### [ASSIGNMENT]
Which lines in the data below contain the string "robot"? Show each one.

### [DATASET EXCERPTS]
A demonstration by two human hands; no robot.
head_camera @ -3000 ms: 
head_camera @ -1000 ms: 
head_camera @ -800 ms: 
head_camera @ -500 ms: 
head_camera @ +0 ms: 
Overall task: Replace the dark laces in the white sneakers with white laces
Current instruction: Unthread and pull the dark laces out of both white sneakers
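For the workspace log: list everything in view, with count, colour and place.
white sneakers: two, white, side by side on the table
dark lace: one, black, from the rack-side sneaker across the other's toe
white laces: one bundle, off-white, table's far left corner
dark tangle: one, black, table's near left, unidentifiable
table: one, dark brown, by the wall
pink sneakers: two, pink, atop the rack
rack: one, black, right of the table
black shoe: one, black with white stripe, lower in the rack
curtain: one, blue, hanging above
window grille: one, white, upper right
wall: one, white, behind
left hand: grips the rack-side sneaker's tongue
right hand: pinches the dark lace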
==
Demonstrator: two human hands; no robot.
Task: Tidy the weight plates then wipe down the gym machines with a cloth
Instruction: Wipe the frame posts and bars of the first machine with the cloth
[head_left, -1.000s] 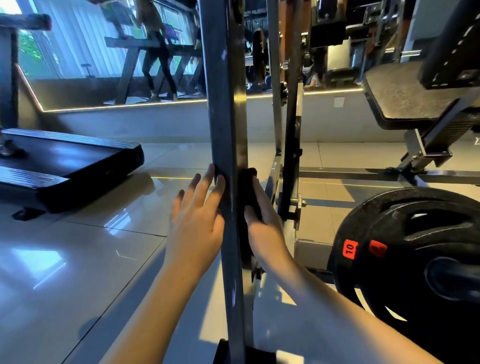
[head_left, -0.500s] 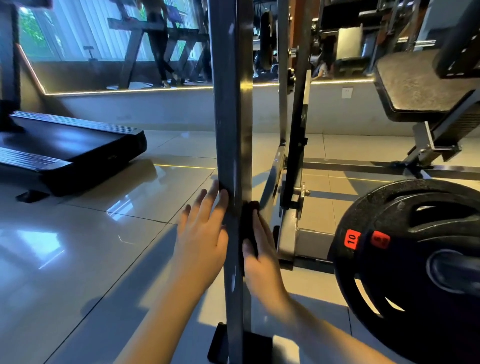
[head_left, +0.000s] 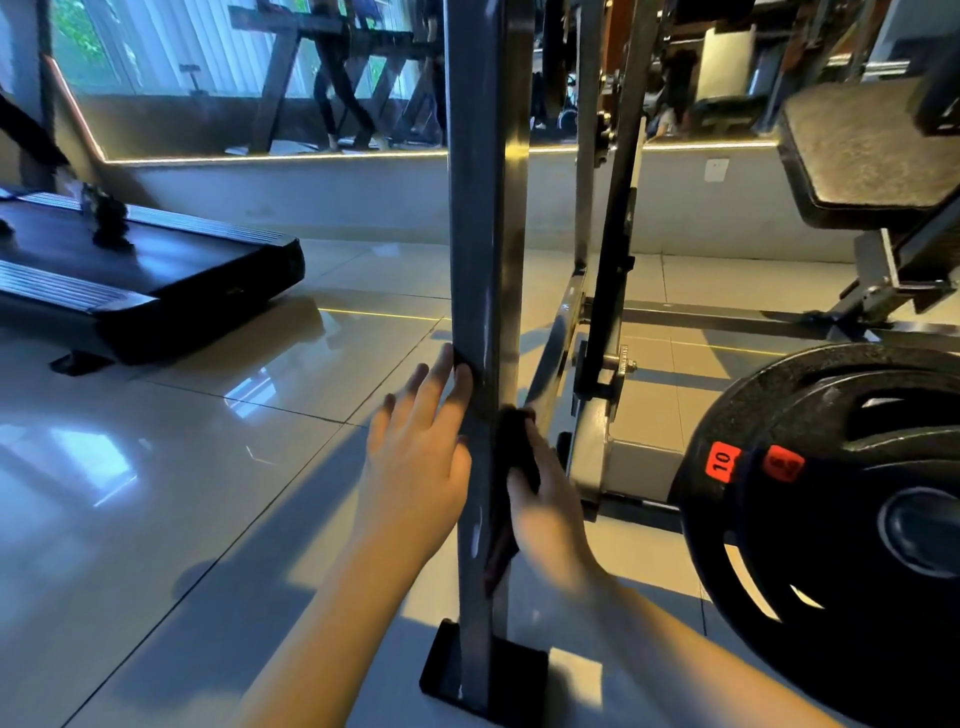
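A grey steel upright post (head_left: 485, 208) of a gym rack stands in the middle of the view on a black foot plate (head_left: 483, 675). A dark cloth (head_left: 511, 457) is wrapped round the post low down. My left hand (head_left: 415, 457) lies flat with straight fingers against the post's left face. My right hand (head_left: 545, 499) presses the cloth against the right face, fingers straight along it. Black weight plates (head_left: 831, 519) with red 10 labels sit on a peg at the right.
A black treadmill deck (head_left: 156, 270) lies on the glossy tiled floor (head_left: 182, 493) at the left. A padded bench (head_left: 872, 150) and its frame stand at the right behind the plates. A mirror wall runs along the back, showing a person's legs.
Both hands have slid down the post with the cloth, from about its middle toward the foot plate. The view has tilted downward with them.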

### [RESULT OF THE TASK]
A demonstration by two human hands; no robot.
Demonstrator: two human hands; no robot.

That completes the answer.